Problem to work on:
In the listing that follows, retype every line from the first through the one containing "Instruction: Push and". Pictures are to be left out.

++++++++

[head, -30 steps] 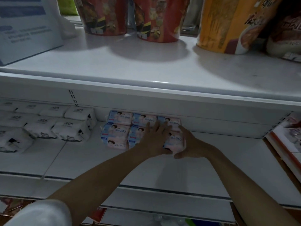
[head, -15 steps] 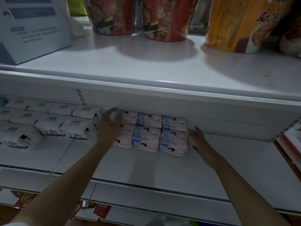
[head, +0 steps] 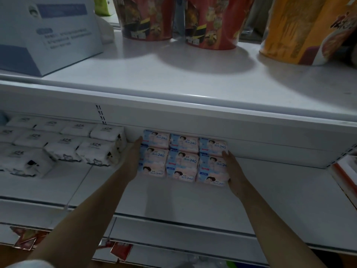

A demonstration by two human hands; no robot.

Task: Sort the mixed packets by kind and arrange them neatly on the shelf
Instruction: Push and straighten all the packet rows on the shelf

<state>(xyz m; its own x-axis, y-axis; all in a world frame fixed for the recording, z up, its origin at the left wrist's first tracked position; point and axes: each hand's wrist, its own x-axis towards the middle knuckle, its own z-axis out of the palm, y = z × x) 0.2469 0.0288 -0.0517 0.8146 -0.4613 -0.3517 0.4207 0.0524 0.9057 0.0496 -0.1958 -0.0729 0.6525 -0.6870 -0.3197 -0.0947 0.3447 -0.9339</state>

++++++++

Worked solution:
[head, -30 steps] 
[head, -15 steps] 
[head, +0 steps] 

A demonstration by two human hands; no robot.

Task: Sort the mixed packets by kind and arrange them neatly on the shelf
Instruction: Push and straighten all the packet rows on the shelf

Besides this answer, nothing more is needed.